Location: Ballroom III Level: Intermediate
Average rating: ****.
(4.00, 1 rating)

Opening up data isn’t an assurance that it will be used – or even seen. The other piece of the open data puzzle is to make it accessible, in a technical sense. This session will introduce ways to make data more technically accessible by hosting it in the cloud.

Some government data has long been publicly available, but much of it was only available as zipped files on unreliable FTP servers. NGOs have run into similar issues, with many having amazing data – that’s often locked up in PDF files. What does this mean? That the data was free but underutilized, and a cottage industry of for-profit CD-makers and data compilers sprung up around the issue.

Now with cloud hosting, these agencies have a better way to make data public, and one that’s easy to put out and access and affordable. From a cloud computing server, you can now instantiate and connect to data within minutes and perform analysis, visualization, and extraction immediately. You can then take the results and redistribute them with cloud-computing power or protect them behind a firewall.
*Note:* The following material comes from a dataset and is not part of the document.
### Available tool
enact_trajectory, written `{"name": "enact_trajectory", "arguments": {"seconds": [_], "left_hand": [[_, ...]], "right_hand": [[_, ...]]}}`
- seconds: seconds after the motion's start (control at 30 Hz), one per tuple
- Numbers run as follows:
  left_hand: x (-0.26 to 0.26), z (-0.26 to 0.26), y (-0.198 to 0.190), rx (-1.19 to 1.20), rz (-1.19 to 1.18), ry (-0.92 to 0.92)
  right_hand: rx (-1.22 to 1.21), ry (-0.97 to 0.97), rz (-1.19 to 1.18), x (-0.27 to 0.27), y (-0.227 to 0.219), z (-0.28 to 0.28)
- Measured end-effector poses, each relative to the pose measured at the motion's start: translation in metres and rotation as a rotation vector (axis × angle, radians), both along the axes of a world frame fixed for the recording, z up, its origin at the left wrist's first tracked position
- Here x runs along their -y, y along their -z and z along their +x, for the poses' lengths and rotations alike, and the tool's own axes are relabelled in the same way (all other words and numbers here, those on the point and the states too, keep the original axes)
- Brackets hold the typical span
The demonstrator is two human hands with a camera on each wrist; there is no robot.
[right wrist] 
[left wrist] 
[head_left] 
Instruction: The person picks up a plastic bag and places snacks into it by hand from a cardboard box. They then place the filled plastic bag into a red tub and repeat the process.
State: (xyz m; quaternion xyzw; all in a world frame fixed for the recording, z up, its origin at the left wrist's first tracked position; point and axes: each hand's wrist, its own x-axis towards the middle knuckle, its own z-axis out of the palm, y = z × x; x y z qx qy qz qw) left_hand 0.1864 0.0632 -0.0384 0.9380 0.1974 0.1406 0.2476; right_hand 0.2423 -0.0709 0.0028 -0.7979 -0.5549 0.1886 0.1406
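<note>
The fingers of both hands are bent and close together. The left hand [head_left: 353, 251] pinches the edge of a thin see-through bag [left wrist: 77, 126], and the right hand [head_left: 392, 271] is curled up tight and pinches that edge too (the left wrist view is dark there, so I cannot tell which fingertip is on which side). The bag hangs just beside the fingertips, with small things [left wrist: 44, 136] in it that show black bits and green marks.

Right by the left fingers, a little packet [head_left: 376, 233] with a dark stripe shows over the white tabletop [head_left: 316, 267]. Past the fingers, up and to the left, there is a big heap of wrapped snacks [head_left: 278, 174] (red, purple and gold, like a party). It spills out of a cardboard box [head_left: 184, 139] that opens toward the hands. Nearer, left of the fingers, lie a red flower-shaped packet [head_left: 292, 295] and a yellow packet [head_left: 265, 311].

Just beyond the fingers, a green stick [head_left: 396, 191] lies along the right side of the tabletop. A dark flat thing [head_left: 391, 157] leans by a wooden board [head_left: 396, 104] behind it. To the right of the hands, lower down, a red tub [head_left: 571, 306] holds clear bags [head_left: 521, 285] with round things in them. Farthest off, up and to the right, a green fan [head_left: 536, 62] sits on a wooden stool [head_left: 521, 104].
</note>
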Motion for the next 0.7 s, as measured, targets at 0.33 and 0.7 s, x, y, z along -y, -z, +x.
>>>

Bottom line, it makes data more usable, useful, and used.

Tom MacWright

Development Seed

Tom is a GIS developer at Development Seed, where he has been the lead architect of our open source mapping stack that combines Mapnik with Drupal to create beautiful custom maps. Tom’s work has led him deep into cloud hosting and computing research, where he is pioneering ways to leverage cloud services to support international development work. He recently collaborated with Amazon Web Services to get 125 GB’s of TIGER U.S. Census data hosted in the Amazon cloud, making this important public data set more accessible and easier to work with than ever before.

In addition to mapping, Tom is also an experienced open source developer who has spent most of his time programming in Drupal. At Development Seed, he has helped build large, complex websites and communications tools for organizations like the New America Foundation and Human Rights Watch.

Tom received degrees in Computer Science and Religious Studies from The College of William and Mary.